Aurora, Oregon; or, Our Alleged Susceptibility to Cults
In a few weeks, I’ll be participating in one of my yearly rituals. I lead a community barbecue club, and every spring we present a feast of smoked meat to hundreds of hungry onlookers, beginning with a parade featuring a prominently hoisted spit-roasted pig, a bagpiper, and hordes of naked blue people hauling smoked turkeys hung on chains. When I talked about it with a new member of the crew, he said that the positive reception to our antics was “another demonstration of the Oregonian susceptibility to cults.” He might not be wrong.
Over the years, deep greens, anarchists, lesbian separatists, cults of all descriptions and political radicals of every stripe have seeded the backwoods of the Beaver State with intentional communities, communes, and co-ops. By far the most infamous were the Rajneeshees, the red-clad post-hippies who in the mid-80s took over the town of Antelope and attempted to seize control of all of Wasco County via biological warfare – but they are only one standout example.1 As touched upon in the article on Cascadia, immigrants to this region have disproportionately included what historian Brent Walth calls “seekers of Eden,” people eager to build a utopia on Earth. California has that reputation too, of course, but in their case it’s tempered by the fact that people also come to California seeking material wealth, whether they be gold-hungry Forty-Niners or techies looking to sell their startup idea in Silicon Valley. Nobody moves to Oregon to get rich. More than just subsistence, many of our immigrants are seeking a spiritually grounded life, and this has been a constant over the past 175 years.
Religious sects and socialist groupuscules popped up here all the way back in the nineteenth century. There was Socialist Valley, a town in the Coast Range that paid yearly tithes to the Socialist Party out of the income of their fields and sawmill. There was New Odessa, a Ukrainian Jewish commune founded on the belief that the Torah had proscribed a simple, agrarian lifestyle, and that Oregon was the best place to live out that command. (The New Odessans were the folks that Ralph Friedman criticized for their lack of materialist analysis in the last article.) In Corvallis, the preacher Edmund Creffield gathered young women to his church, the “Brides of Christ,” in a way reminiscent of Charles Manson or Keith Raniere; that particular story ended in bloodshed (and will probably be a future subject for an article on here). As far as I can tell, though, the first cult in Oregon were the founders of the town of Aurora.
The tale of the Aurora Colony begins with Wilhelm Keil, Sr., born in Prussia in 1812. At the age of 24, Keil and his wife emigrated to the US and soon opened up a drugstore in Pittsburgh. But this was no ordinary neighborhood pharmacist. Tall, bushy-haired and bearded, with a piercing blue-eyed stare and a powerful air of command, Keil was known as a mystic, a healer, and an alchemist, dedicated to the search for eternal life. He was (apocryphally) said to concoct strange potions and to possess a grimoire of magic spells written in human blood. But this all changed when, one day, Keil found God. Pledging himself to Christ, he burned his alchemical paraphernalia in a public ceremony and began looking for the true church, instead of the philosopher’s stone.

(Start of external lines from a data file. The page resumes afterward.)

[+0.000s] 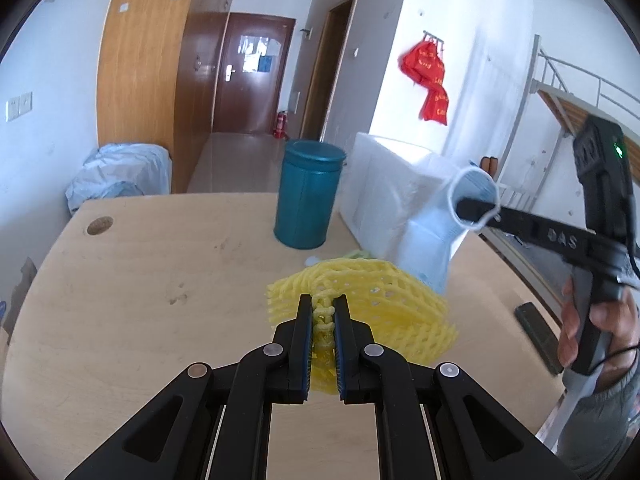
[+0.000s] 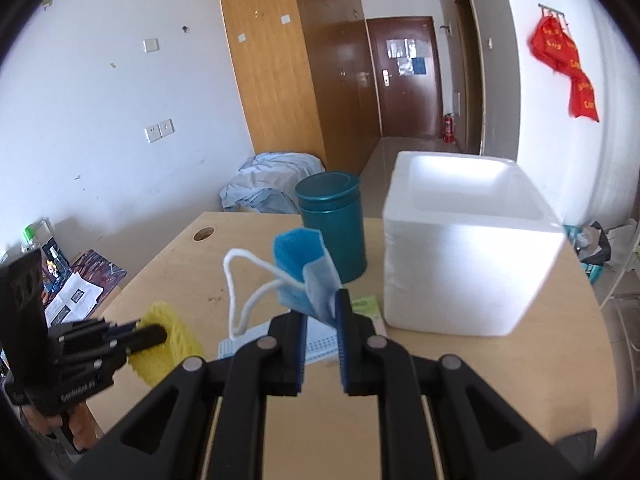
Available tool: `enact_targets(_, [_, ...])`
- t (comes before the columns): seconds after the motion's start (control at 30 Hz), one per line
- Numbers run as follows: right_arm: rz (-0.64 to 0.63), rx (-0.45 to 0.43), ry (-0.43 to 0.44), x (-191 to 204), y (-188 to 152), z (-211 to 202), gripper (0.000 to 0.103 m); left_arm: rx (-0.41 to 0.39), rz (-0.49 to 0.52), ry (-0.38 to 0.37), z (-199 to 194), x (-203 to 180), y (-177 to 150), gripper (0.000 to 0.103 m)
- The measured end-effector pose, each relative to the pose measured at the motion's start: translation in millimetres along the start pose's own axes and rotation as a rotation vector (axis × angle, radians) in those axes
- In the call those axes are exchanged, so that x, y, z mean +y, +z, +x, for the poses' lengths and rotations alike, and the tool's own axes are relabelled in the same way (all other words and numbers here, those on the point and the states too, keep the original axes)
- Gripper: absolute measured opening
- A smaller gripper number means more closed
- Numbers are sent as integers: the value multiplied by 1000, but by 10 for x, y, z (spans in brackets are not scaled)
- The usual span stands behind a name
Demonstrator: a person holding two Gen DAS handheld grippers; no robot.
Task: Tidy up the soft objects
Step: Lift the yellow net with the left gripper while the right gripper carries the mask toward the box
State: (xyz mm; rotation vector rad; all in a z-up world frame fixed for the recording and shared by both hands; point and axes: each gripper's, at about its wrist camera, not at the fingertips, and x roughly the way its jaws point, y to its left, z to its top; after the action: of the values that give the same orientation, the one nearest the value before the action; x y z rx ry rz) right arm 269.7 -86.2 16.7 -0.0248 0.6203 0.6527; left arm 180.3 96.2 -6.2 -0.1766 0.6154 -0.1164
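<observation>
**Both grippers loaded: yellow net left, blue mask right**

L gripper: fingers pressed together on the yellow foam net, pinching its bunched mesh edge between the pads. Net is held low over the wooden table; can't tell if its underside touches the top. In the R wrist view the same net shows at far left w/ the L gripper's fingers closed on it.

Centre, further back: teal canister upright on the table, lid on. Just right of it, white foam box, open top, also on the table.

R gripper: jaws nearly closed, nipping a blue face mask by one edge; mask is lifted off the table in front of the canister and left of the box, white ear loop dangling. More flat items lie on the table under it, too hidden to ID.
</observation>
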Motion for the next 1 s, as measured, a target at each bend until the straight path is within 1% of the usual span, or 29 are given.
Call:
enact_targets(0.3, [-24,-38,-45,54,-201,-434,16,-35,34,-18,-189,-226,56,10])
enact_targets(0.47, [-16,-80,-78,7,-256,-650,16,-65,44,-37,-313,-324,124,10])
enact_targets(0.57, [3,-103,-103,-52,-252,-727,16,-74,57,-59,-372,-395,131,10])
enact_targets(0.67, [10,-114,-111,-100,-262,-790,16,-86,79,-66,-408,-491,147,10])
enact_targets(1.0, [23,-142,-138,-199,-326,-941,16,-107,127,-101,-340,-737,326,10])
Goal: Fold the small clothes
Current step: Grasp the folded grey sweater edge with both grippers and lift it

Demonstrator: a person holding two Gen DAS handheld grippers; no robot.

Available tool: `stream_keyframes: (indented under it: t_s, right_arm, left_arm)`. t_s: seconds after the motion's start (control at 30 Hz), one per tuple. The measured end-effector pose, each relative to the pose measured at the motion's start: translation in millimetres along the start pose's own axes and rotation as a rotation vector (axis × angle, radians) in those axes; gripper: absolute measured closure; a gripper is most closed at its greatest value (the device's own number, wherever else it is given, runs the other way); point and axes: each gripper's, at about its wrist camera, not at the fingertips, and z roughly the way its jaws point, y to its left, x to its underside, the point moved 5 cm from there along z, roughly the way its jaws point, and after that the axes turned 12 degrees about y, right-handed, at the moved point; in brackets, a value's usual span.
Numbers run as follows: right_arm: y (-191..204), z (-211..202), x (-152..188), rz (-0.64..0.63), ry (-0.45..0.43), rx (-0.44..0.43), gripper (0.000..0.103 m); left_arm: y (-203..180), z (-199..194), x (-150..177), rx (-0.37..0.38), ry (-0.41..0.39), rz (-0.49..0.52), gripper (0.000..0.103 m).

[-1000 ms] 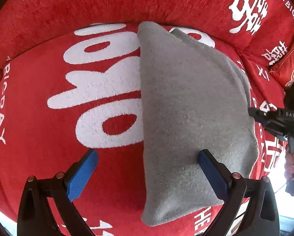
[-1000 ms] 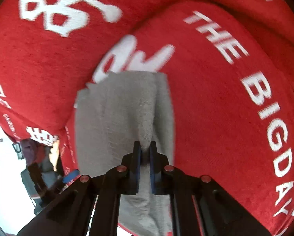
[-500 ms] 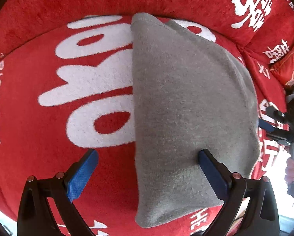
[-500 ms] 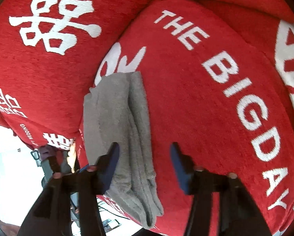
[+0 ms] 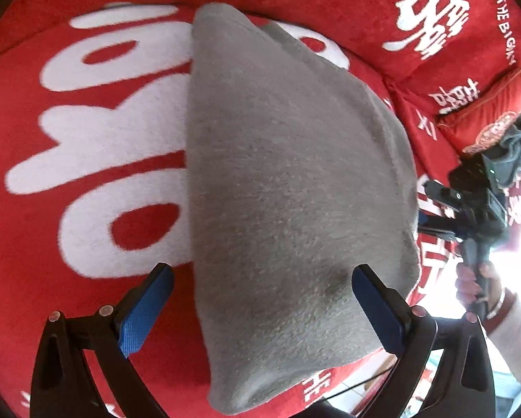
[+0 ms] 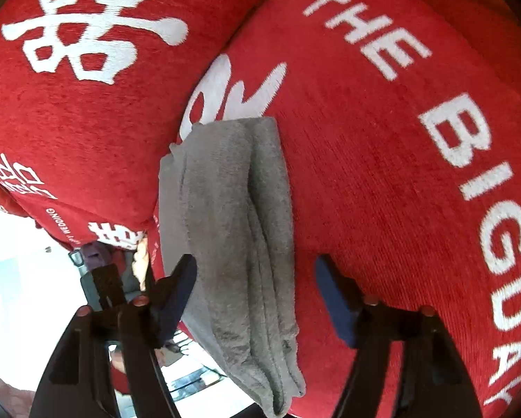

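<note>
A folded grey cloth [image 5: 288,188] lies on a red seat cushion [image 5: 44,230] printed with big white letters. My left gripper [image 5: 260,310] hovers over the cloth's near end, open wide, its blue pads clear of the fabric on both sides. In the right wrist view the same grey cloth [image 6: 232,230] shows its stacked folded edges. My right gripper [image 6: 260,299] straddles that end with its jaws opening, the cloth lying loose between the pads. The right gripper [image 5: 431,224] also shows at the cloth's right edge in the left wrist view, held by a hand [image 5: 476,282].
A red backrest cushion [image 6: 69,111] with white characters rises behind the seat. Another red pillow [image 5: 483,118] with a dark grey item [image 5: 518,142] on it lies at the far right. The seat's front edge drops off near the cloth's close end.
My right gripper was shut on the cloth's folded edge, then let go and spread its jaws, pulling back a little. The left gripper stayed open and tipped lower over the cloth.
</note>
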Motion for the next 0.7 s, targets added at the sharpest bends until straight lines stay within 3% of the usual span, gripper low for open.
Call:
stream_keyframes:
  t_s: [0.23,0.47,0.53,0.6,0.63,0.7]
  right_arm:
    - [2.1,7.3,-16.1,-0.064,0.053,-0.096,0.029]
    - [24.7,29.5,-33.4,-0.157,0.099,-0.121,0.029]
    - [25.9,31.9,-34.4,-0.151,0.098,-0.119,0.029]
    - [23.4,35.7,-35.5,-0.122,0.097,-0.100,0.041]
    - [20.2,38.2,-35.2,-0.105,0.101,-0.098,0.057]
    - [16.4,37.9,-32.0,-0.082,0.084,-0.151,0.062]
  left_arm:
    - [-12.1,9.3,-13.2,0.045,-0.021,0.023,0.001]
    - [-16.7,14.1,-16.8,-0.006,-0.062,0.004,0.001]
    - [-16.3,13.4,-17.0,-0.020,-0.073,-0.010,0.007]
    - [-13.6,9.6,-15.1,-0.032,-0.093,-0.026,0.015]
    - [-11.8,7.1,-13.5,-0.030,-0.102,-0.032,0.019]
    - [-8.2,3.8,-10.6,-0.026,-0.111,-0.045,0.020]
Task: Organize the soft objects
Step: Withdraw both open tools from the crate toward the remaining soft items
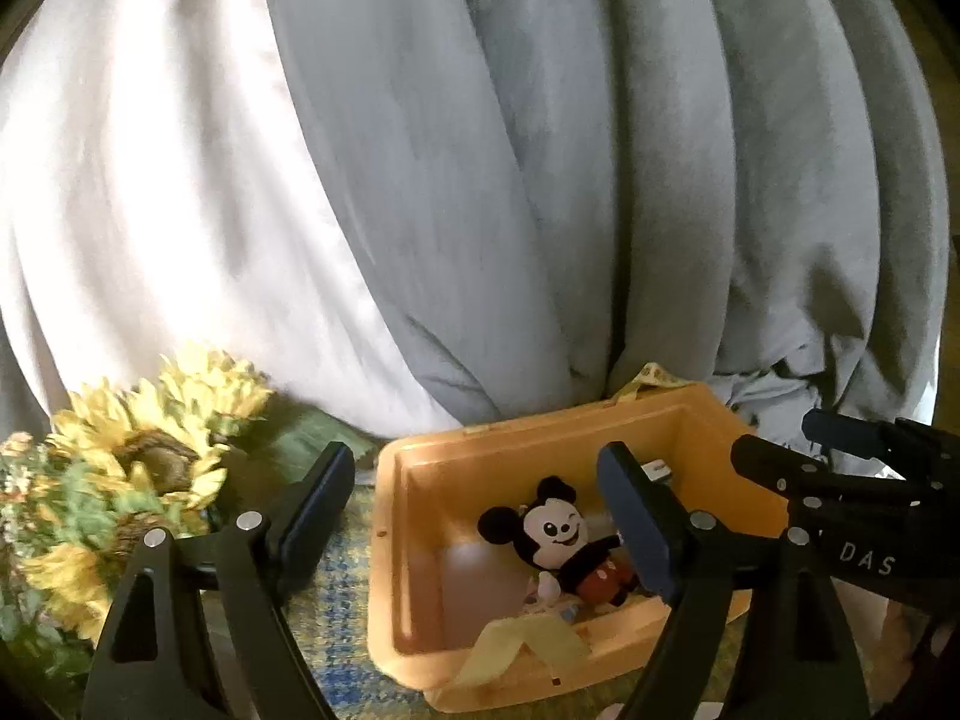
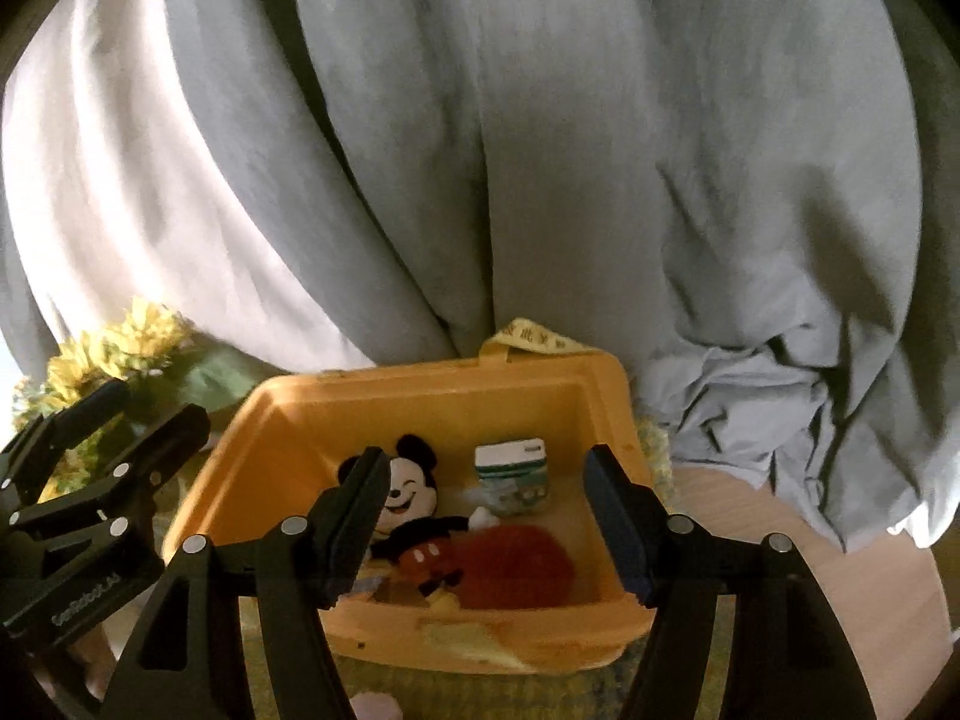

He couldn’t have picked a better time. In the 1840s, America was in the throes of what’s known as the Great Awakening. This was a period of religious mania and evangelism. It saw the birth of the Mormons, the Seventh-Day Adventists, and a whole host of other sects. All across the country, people were receiving visions, speaking in tongues, and moving west to start communes – not unlike the 1960s. It was the perfect moment for an alchemical mystic to embrace Christianity.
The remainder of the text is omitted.